Mechanosensitive ion Channels in Human Merkel Cells

Objectives: Merkel cells (MCs) participate in MC-neurite complexes with sensory neurons. We previously reported that MCs are capable of detecting cellular deformation via activation of transient receptor potential vanilloid (TRPV) subfamily members 1, 2, and 4, and the TRP ankyrin subfamily member-1 channel in hamsters. We have also reported that hamster MCs can be induced to release glutamate in response to cellular deformation resulting from direct mechanical stimulation. The released glutamate can activate NMDA receptors on rat trigeminal ganglion neurons. To date, no mechanoreceptive response in human MCs has been reported. We thus investigated the expression of functional mechanosensitive ion channels in human MCs.

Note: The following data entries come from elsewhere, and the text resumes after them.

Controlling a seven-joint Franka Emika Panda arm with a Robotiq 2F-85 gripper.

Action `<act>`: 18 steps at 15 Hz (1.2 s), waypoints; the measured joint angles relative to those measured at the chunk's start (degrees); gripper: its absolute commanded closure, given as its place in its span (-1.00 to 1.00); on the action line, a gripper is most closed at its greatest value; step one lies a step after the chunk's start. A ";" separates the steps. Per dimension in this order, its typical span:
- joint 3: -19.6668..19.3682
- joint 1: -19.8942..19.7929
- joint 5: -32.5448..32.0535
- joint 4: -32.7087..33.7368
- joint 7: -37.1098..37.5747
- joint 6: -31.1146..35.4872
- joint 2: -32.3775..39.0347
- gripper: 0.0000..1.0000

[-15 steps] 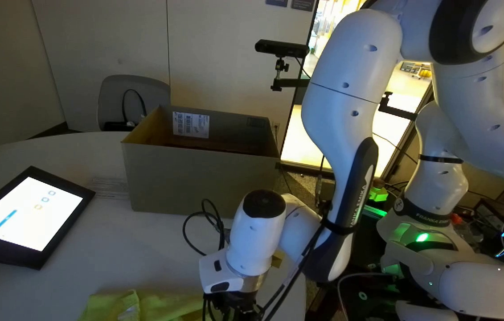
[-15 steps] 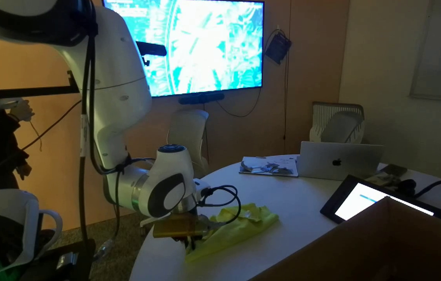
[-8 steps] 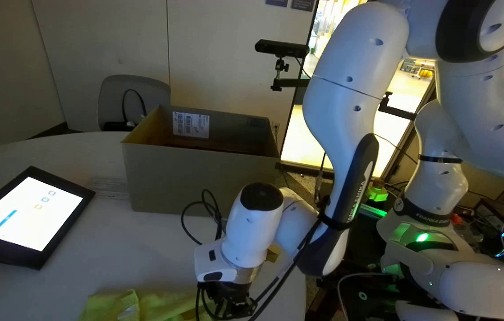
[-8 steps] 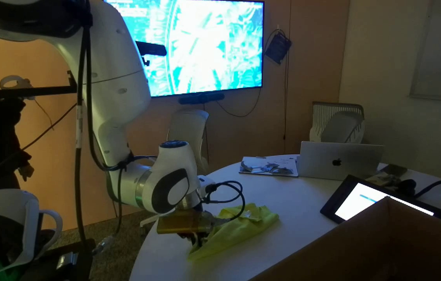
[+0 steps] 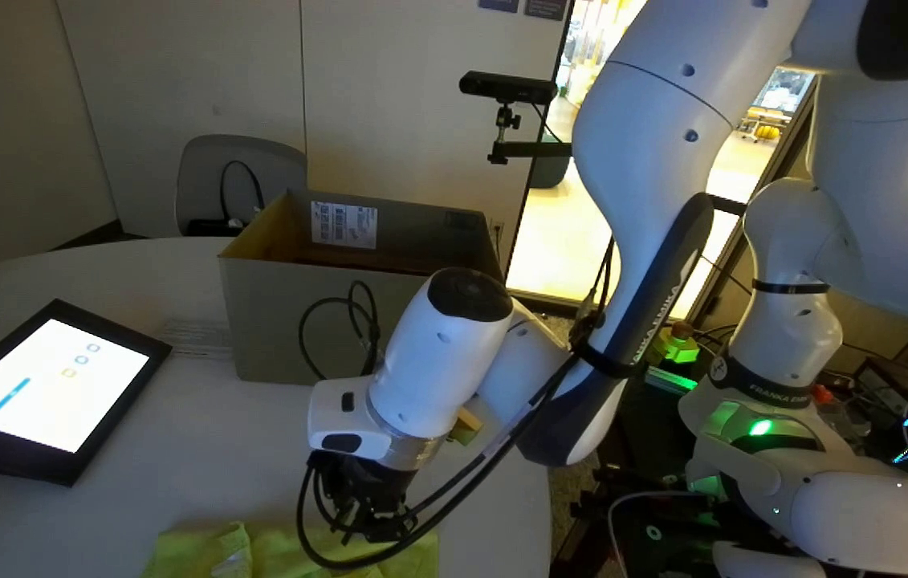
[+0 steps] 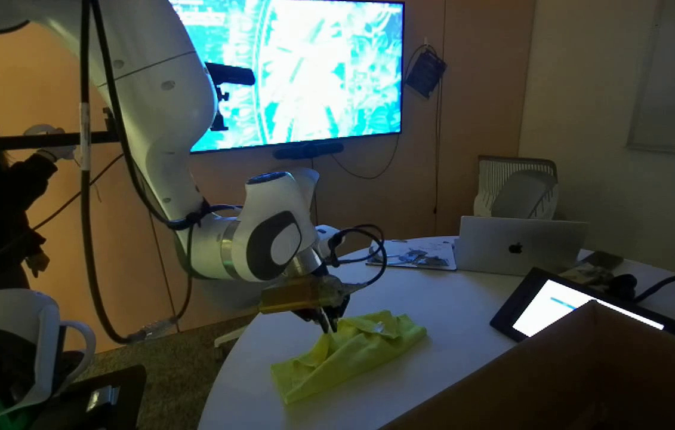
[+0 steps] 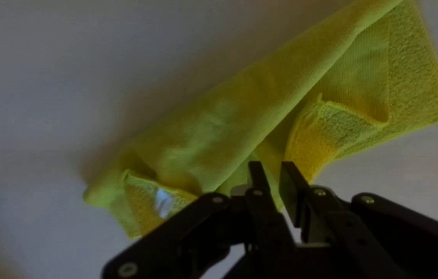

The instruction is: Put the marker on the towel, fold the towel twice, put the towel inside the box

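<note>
The yellow-green towel lies partly folded and rumpled on the white table in both exterior views (image 5: 277,554) (image 6: 361,349). In the wrist view the towel (image 7: 226,112) runs diagonally, with a turned-up flap and a small white tag. My gripper (image 7: 272,166) has a narrow gap between its fingertips and nothing between them. It hovers just above the towel in both exterior views (image 5: 365,534) (image 6: 328,328), pointing down and tilted. The brown cardboard box (image 5: 269,321) stands on the table behind the arm; its wall (image 6: 552,382) fills a lower corner in an exterior view. The marker is hidden or out of view.
A black-framed tablet with a bright screen (image 5: 52,385) (image 6: 558,310) lies on the table. A laptop (image 6: 516,245) and a magazine (image 6: 412,254) are at the table's far side. Cables loop from the wrist close to the box wall. A person stands behind the arm.
My gripper has risen off the towel's end and moved inward over the towel, tilting more. The towel's end now lies spread out and reaches further toward the table's edge.
</note>
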 measured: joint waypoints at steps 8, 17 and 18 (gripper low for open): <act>2.18 0.10 0.00 2.79 3.22 -4.97 2.94 -0.52; 9.66 -6.31 0.01 3.33 0.71 -19.23 4.93 -1.00; 9.74 -6.53 0.01 3.50 0.71 -19.24 5.24 -1.00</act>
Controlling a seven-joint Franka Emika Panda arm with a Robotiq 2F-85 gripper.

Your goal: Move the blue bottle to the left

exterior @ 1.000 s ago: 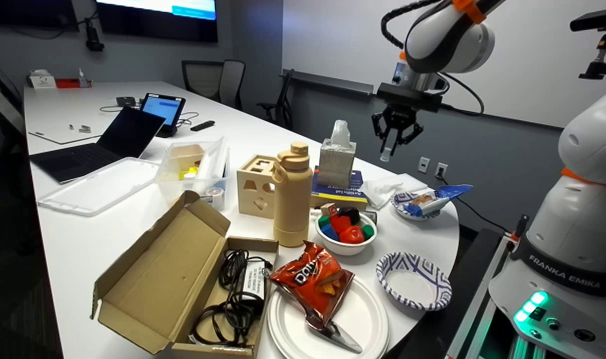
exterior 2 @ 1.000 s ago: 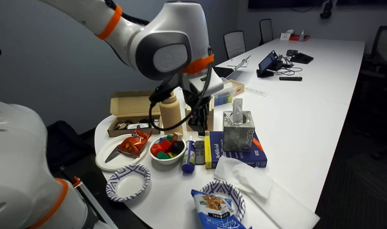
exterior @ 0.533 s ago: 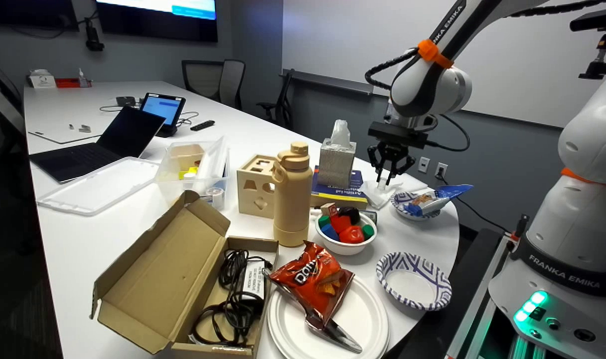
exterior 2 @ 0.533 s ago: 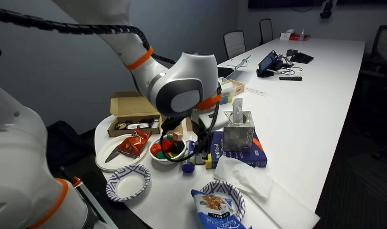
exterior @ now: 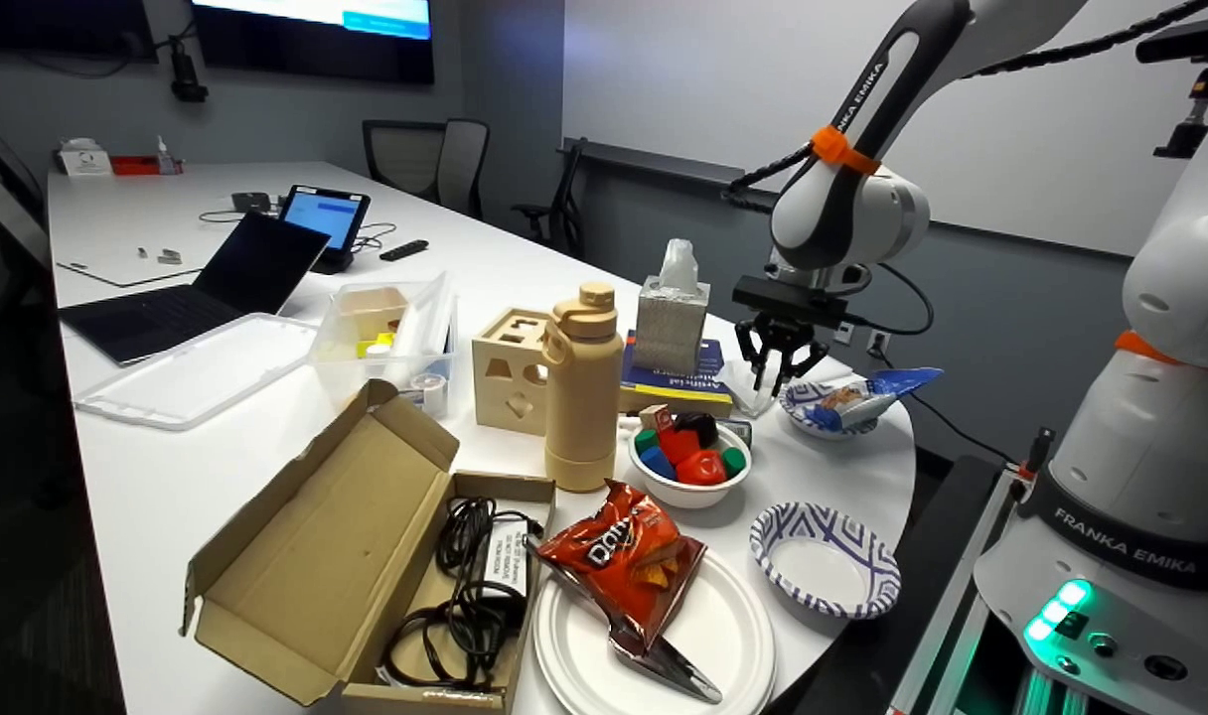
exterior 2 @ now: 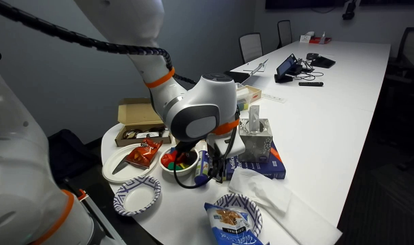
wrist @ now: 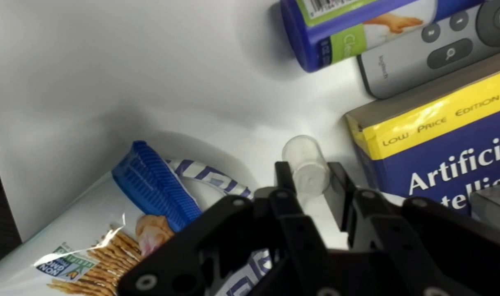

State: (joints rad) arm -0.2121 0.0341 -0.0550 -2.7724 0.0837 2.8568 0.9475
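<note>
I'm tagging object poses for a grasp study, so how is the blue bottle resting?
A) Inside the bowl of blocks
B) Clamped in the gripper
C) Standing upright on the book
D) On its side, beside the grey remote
D: in the wrist view the blue bottle lies on the white table alongside the grey remote, its printed side turned to the camera.
</note>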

Methods: We measured intracellular free Ca²⁺ concentration ([Ca²⁺]_i) using the fluorescent calcium indicator (fura-2). We applied direct mechanical stimulation using a glass micropipette. We used vectors encoding short hairpin RNA sequences specific for human Piezo1 to generate the Piezo1 gene silenced MCs, and an empty vector control. Non-parametric or parametric statistical significance were determined using Kruskal-Wallis or Friedman test with Dunn’s post-hoc test, or one-way ANOVA with Tukey’s post-hoc test. A P-value < 0.05 was considered significant.
Results: Immunofluorescence staining revealed that human MCs expressed cytokeratin 8, 14, 20, Piezo1, and Piezo2 channels. Yoda1 is a pharmacological agonist of the Piezo1 channel, and [Ca²⁺]_i transiently increased when Yoda1 was applied to MCs. This Yoda1 induced-[Ca²⁺]_i increase was significantly suppressed by application of Dooku1, a pharmacological antagonist of the Piezo1 channel. Transient increases in [Ca²⁺]_i induced by direct stimulation were not significantly inhibited by Dooku1. We observed no effects on [Ca²⁺]_i increases induced by direct mechanical stimulation in shRNA-Piezo1 transfected cells, compared to those observed in shRNA-Control transfected cells.
Conclusions: These results suggest that mechanosensitive ion channels other than the Piezo1 channel may specifically respond to mechanical stimulation in human MCs.